Search code examples
marklogicmlcp

Error parsing HTTP headers exception while copying data using MLCP


I am trying to copy large set of data from one database to other database using MLCP but I am getting following exception.

2019-08-30 11:53:54.847 SEVERE [15] (StreamingResultSequence.next): IOException instantiating ResultItem 130891: Error parsing HTTP headers: Premature EOF, partial header line read: 'X-URI: /integration/test%2BItem%2BBarcode%2BCross%2BR'
 java.io.IOException: Error parsing HTTP headers: Premature EOF, partial header line read: 'X-URI: /integration/test%2BItem%2BBarcode%2BCross%2BR'
        com.marklogic.http.HttpHeaders.parsePlainHeaders(HttpHeaders.java:317)
        com.marklogic.http.MultipartBuffer.next(MultipartBuffer.java:103)
        com.marklogic.xcc.impl.AbstractResultSequence.instantiateResultItem(AbstractResultSequence.java:132)
        com.marklogic.xcc.impl.StreamingResultSequence.next(StreamingResultSequence.java:147)
        com.marklogic.xcc.impl.StreamingResultSequence.next(StreamingResultSequence.java:166)
        com.marklogic.contentpump.DatabaseContentReader.nextKeyValue(DatabaseContentReader.java:518)
        com.marklogic.contentpump.LocalJobRunner$TrackingRecordReader.nextKeyValue(LocalJobRunner.java:498)
        org.apache.hadoop.mapreduce.task.MapContextImpl.nextKeyValue(MapContextImpl.java:80)
        org.apache.hadoop.mapreduce.lib.map.WrappedMapper$Context.nextKeyValue(WrappedMapper.java:91)
        com.marklogic.contentpump.BaseMapper.run(BaseMapper.java:78)
        com.marklogic.contentpump.LocalJobRunner$LocalMapTask.call(LocalJobRunner.java:411)
        java.util.concurrent.FutureTask.run(Unknown Source)
        java.util.concurrent.ThreadPoolExecutor.runWorker(Unknown Source)
        java.util.concurrent.ThreadPoolExecutor$Worker.run(Unknown Source)
        java.lang.Thread.run(Unknown Source)

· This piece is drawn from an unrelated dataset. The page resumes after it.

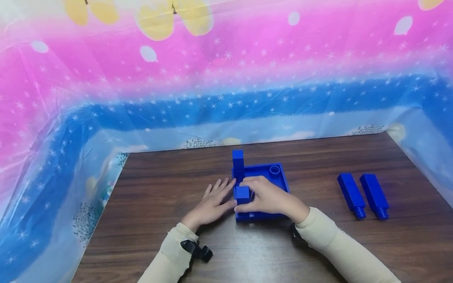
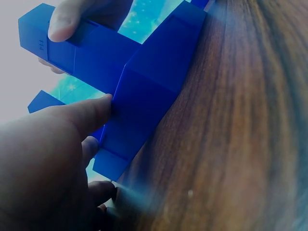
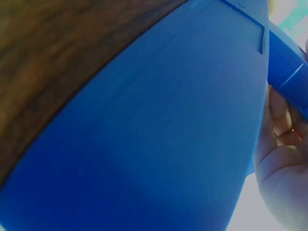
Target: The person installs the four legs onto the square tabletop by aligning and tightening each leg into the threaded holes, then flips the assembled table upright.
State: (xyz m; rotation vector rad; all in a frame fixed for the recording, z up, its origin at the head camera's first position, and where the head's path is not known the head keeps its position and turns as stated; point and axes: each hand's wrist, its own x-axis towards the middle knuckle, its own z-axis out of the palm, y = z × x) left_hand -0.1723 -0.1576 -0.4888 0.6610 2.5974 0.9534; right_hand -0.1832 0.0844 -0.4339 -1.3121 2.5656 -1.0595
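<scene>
On the surface (image 1: 159, 173), midway between its left and right edges, lies the blue tray (image 1: 260, 170). The left hand (image 1: 212, 202), fingers spread, touches the tray's left wall, probably to keep it from turning. The right hand (image 1: 272, 196) pinches an upright block (image 1: 242, 194) between thumb and fingers, likely to control its angle; its lower end is hidden. Another block (image 1: 238, 163) stands behind. Two loose blocks (image 1: 351, 195) lie toward the surface's right edge, seemingly within reach.
</scene>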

please help me to understand and fix the issue.

MLCP command that I am using -

mlcp copy -mode local -input_host 192.168.1.46 -input_port 9000 -input_username admin -input_password admin -input_database test  -output_host localhost -output_port 8000 -output_username admin -output_password admin -output_database test

Solution

  • It sounds like you may be hitting some timeout conditions. There is a MarkLogic knowledgebase article describing common scenarios in which this can occur and a few things to try to help avoid them.

    https://help.marklogic.com/Knowledgebase/Article/View/75/0/explaining-and-preventing-premature-eof-errors-when-loading-content-via-xcc

    The premature EOF exception generally occurs in situations where a connection to a particular application server connection was lost while the XCC driver was in the process of reading a result set. This can happen in a few possible scenarios:

    • The host became unavailable due to a hardware issue, segfault or similar issue;
    • The query timeout expired (although this is much more likely to yield an XDMP-EXTIME exception with a "Time limit exceeded" message);
    • Network interruption - a possible indicator of a network reliability problem such as a misconfigured load balancer or a fault in some other network hardware.

    Configuration / Code: things to try when you first see this message

    • A possible cause of errors like this may be due to the JVM starting garbage collection and this process taking long enough as to exceed the server timeout setting. If this is the case, try adding the -XX:+UseConcMarkSweepGC java option

    • Setting the "keep-alive" value to zero for the affected XDBC application server will disable socket pooling and may help to prevent this condition from arising; with keep-alive set to zero, sockets will not be re-used. With this approach, it is understood that disabling keep-alive should not be expected to have a significant negative impact on performance, although thorough testing is nevertheless advised.